Unicode word boundaries with double bytes words

Question

Unicode word boundaries with double bytes words

loretoparisi opened this issue 5 years ago · 2 comments

Hello I'm using this regex to match word boundary between a non-letter + non-mark, as described here:

var pattern = '(?<!\\pL\\pM*)$1(?!\\pL)'
var escaped = token.replace(/[\-\[\]{}()*+?.,\\\^$|#\s]/g, "\\$&");
var wordRegex = new RegExp(pattern.replace('$1', escaped), "g");

But XRegExp will not match the tokens in double bytes chars like in this example below:

var pattern = '(?<!\\pL\\pM*)$1(?!\\pL)'
    var escaped = token.replace(/[\-\[\]{}()*+?.,\\\^$|#\s]/g, "\\$&");
    var wordRegex = new XRegExp(pattern.replace('$1', escaped), "g");

    // calculate token begin end 
    var match = null;
    while ((match = wordRegex.exec(text)) !== null) {
      if (match.index > (seen.get(token) || -1)) {
        var wordStart = match.index;
        var wordEnd = wordStart + token.length - 1;
        item.characterOffsetBegin = wordStart;
        item.characterOffsetEnd = wordEnd;
        seen.set(token, wordEnd);
        break;
      }
    }
    return item;
  });
  
  console.log(indexes);

  indexes.forEach(index => {
    if (index.word != text.slice(index.characterOffsetBegin, index.characterOffsetEnd + 1)) {
      console.log("NOT MATCHING!!! " + index.word + " : " + text.slice(index.characterOffsetBegin, index.characterOffsetEnd + 1))
    } else {
      console.log("\tMATCHED " + index.word + " : " + text.slice(index.characterOffsetBegin, index.characterOffsetEnd + 1))  
    }
  });

The result will be

NOT MATCHING!!! 해 : 
NOT MATCHING!!! 롭 : 
NOT MATCHING!!! 단 : 
        MATCHED 거 : 거
        MATCHED 잘 : 잘
NOT MATCHING!!! 알 : 
NOT MATCHING!!! 지 : 
        MATCHED love : love

while if I use the ordinary RegExp it will properly work:

        MATCHED 해 : 해
        MATCHED 롭 : 롭
        MATCHED 단 : 단
        MATCHED 거 : 거
        MATCHED 잘 : 잘
        MATCHED 알 : 알
        MATCHED 지 : 지
        MATCHED love : love

I introduced XRegExp to add full Unicode support to RegExp, and without - in other cases , in fact it perfectly works.

I'm using node v12.16.1.

Answer 1 · 2020-10-29T15:36:27.000Z

Can you please provide a reduced test case that shows an example of a result different than you expect?

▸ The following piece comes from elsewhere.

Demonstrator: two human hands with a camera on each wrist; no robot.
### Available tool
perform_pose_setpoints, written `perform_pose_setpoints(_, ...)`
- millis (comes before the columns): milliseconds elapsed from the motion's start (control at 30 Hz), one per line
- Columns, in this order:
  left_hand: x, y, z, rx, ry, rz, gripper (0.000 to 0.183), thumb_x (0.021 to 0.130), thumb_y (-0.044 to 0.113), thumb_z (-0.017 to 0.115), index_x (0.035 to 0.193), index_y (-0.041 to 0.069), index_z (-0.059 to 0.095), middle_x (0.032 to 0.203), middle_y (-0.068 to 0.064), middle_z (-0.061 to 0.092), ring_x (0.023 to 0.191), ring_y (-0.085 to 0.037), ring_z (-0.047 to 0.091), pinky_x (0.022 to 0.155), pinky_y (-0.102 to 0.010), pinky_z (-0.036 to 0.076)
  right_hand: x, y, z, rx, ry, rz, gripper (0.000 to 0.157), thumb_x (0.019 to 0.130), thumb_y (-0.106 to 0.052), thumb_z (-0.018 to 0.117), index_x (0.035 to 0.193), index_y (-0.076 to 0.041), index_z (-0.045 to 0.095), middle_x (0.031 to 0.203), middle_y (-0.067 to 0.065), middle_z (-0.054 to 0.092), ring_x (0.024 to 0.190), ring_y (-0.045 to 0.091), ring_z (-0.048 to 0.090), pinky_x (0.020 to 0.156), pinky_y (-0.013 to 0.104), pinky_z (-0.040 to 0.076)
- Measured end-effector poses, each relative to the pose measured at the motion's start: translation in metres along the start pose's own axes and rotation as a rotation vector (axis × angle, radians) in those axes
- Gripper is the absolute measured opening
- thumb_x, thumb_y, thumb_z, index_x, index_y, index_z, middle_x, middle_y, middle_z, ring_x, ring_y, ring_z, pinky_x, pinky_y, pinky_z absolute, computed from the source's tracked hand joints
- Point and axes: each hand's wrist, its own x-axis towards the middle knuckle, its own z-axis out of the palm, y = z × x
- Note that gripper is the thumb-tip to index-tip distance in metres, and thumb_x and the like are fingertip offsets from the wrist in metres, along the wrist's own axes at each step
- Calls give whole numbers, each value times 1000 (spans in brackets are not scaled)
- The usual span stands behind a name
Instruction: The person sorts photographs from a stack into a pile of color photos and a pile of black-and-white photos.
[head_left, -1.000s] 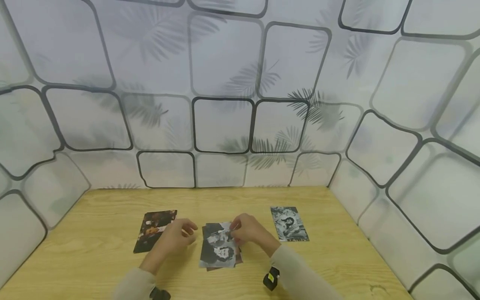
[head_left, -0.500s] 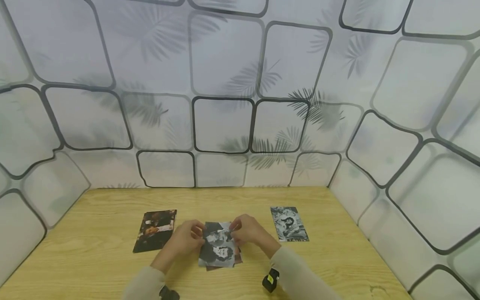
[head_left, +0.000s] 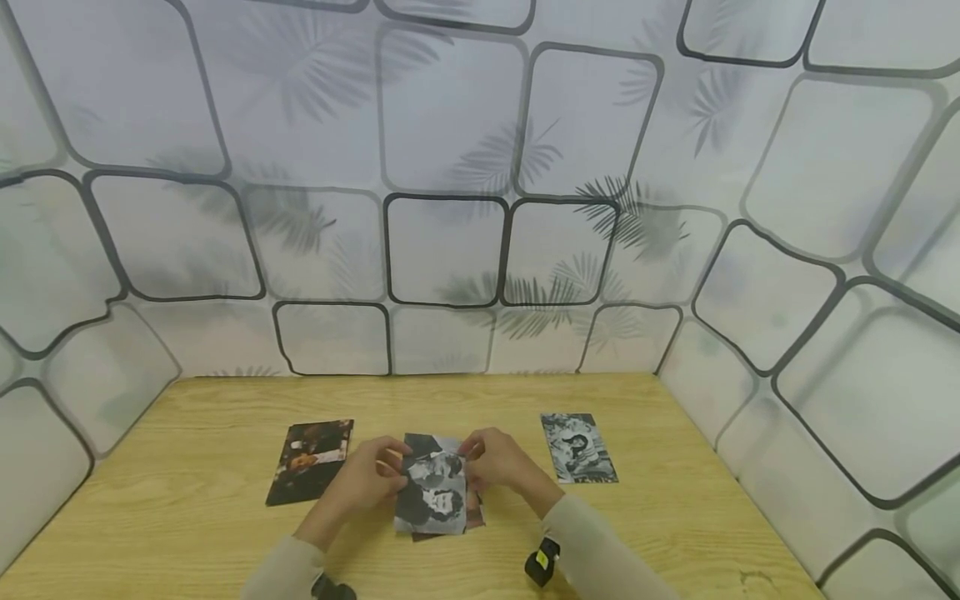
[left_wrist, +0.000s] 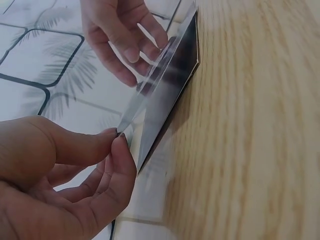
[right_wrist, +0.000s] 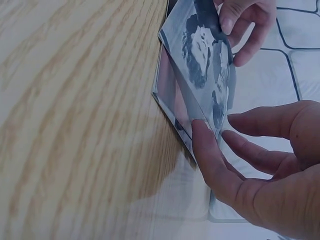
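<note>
A black-and-white photo print [head_left: 433, 492] lies tilted over a short stack of prints in the middle of the table. My left hand [head_left: 367, 477] pinches its corner between thumb and index finger, and the left wrist view shows this edge lifted off the prints below [left_wrist: 175, 85]. At the opposite corner my right hand [head_left: 497, 458] holds the print loosely with curled fingers. In the right wrist view, the right index finger [right_wrist: 207, 150] overlaps the print's edge. A reddish print [right_wrist: 172, 90] shows underneath.
A dark colour photo pile [head_left: 309, 467] lies at the left of the wooden table [head_left: 187, 475]. On the right is another black-and-white photo print [head_left: 579, 447]. Patterned cloth walls [head_left: 450, 250] enclose the back and sides.
My left hand has come right from beside the left pile and taken hold of the top print. That print has risen slightly and shifted a little left. The right hand has hardly moved.
</note>
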Motion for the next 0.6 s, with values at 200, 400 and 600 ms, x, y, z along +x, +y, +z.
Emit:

There's a lot of stuff going on in your code that isn't super easy to follow.

E.g.:

var regex = XRegExp('...');
var str = '...';
var match = XRegExp.exec(str, regex);
// match.index is x, but should be y

Answer 2 · 2021-02-06T23:48:00.000Z

Feel free to reopen this with a simplified/reduced test case that shows the problem more concisely.

Note that XRegExp requires the A (astral) flag for Unicode tokens \p{...} to match double byte characters. You can turn this on automatically for all new XRegExp regexes by running XRegExp.install('astral').